When it comes to improving your company culture, here’s what you should consider instead:
Invest in Your HR Department from the Start
You might think that your team is too small for you to set up an HR department, but that is practically never the case. Even if you’re a part of a two-person team, talking about the way you work, your relationship, and how you want to feel at work can significantly improve your performance.
As your company starts to grow, there will come a time when it’s crucial to set up an HR department. If you have laid some groundwork previously, you will have a much easier time determining what your values and vision are, and you will already have done a fine job of attracting just the right kind of people.
Provide a Purpose
Going to work every day and working on the same kinds of things is bound to become boring and tedious at some point, no matter how much a person loves their job. However, when they feel they have a specific purpose or that they are working towards a specific goal, they will feel more motivated, even when things get tough.
When defining your purpose, don’t forget about the human factor. Offer your employees something they genuinely care about. Make coming to the office about more than just a paycheck, and stimulate your staff to invest themselves in your common goal.
Ideally, you want your employees to be a part of creating this purpose. Even if you have left it too late and if you already have numerous employees, ask them where they would like the company to go. Ask them what they would like to do and achieve.

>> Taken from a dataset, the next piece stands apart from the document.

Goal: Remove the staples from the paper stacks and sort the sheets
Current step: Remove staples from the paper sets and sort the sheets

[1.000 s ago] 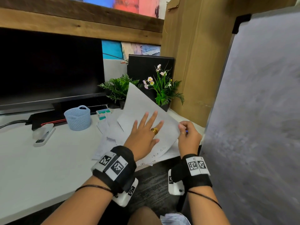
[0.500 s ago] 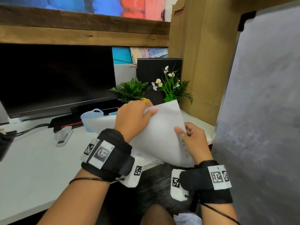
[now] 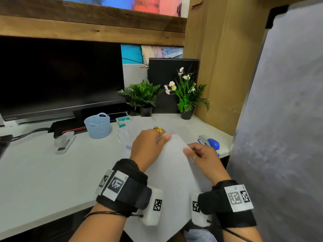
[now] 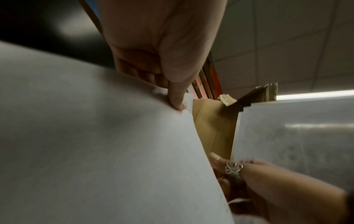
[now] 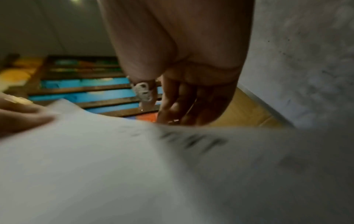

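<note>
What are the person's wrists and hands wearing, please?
Each wrist carries a black strap with square black-and-white code tags and a white camera box beneath. The left hand has a gold ring, the right hand a silver ring. Thin black cords circle both forearms.

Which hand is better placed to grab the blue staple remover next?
Right. The blue staple remover lies just beyond the right hand, while the left hand sits farther away, pinching the sheet.

Blue basket (image 3: pixel 97 125) sits beside two potted plants (image 3: pixel 142 96).
</note>
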The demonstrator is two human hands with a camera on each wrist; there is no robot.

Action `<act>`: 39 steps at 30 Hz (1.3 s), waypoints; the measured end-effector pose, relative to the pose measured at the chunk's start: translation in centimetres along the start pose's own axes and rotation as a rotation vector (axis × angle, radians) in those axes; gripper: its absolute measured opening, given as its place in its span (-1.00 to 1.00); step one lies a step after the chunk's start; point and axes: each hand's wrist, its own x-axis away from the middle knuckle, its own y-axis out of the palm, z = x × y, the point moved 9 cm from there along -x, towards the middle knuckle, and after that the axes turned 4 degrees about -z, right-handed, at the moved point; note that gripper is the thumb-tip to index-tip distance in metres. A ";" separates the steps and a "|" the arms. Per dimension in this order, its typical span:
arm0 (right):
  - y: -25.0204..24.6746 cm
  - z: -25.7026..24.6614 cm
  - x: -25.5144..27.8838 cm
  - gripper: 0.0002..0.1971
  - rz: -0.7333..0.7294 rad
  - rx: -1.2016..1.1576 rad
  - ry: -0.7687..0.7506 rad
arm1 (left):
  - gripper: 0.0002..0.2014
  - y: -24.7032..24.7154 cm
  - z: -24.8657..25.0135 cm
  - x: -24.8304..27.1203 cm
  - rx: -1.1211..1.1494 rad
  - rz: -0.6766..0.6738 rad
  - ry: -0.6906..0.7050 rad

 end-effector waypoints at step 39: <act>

The more they are invested in the goal, the more they will invest themselves. Asking for their input is the first step to achieving that.
Communicate, Don’t Micromanage
Companies that foster an inclusive, positive, and uplifting company culture know how to communicate well. And it’s not just about the tools they use for the job.
In order for your employees to feel heard and appreciated, you need to let them be themselves and voice all types of concerns and thoughts (in a respectful manner). No matter how minute a suggestion may seem to you, always listen to what your staff has to say.
Encourage them to listen to each other as well, and make sure everyone knows everyone’s name. At the very least, they need to be able to check a company document that will tell them who is responsible for what and whom to turn to with an issue.
Make sure you also refrain from micromanaging and provide plenty of autonomy. This will demonstrate that you trust your people to do their best at all times and that they have the freedom to make the kinds of decisions they feel are the most appropriate in any given situation. They will appreciate you for it.
Now that you know how you can do it, consider taking your company culture off autopilot and start investing in it little by little. You may be surprised just how quickly you see some positive results.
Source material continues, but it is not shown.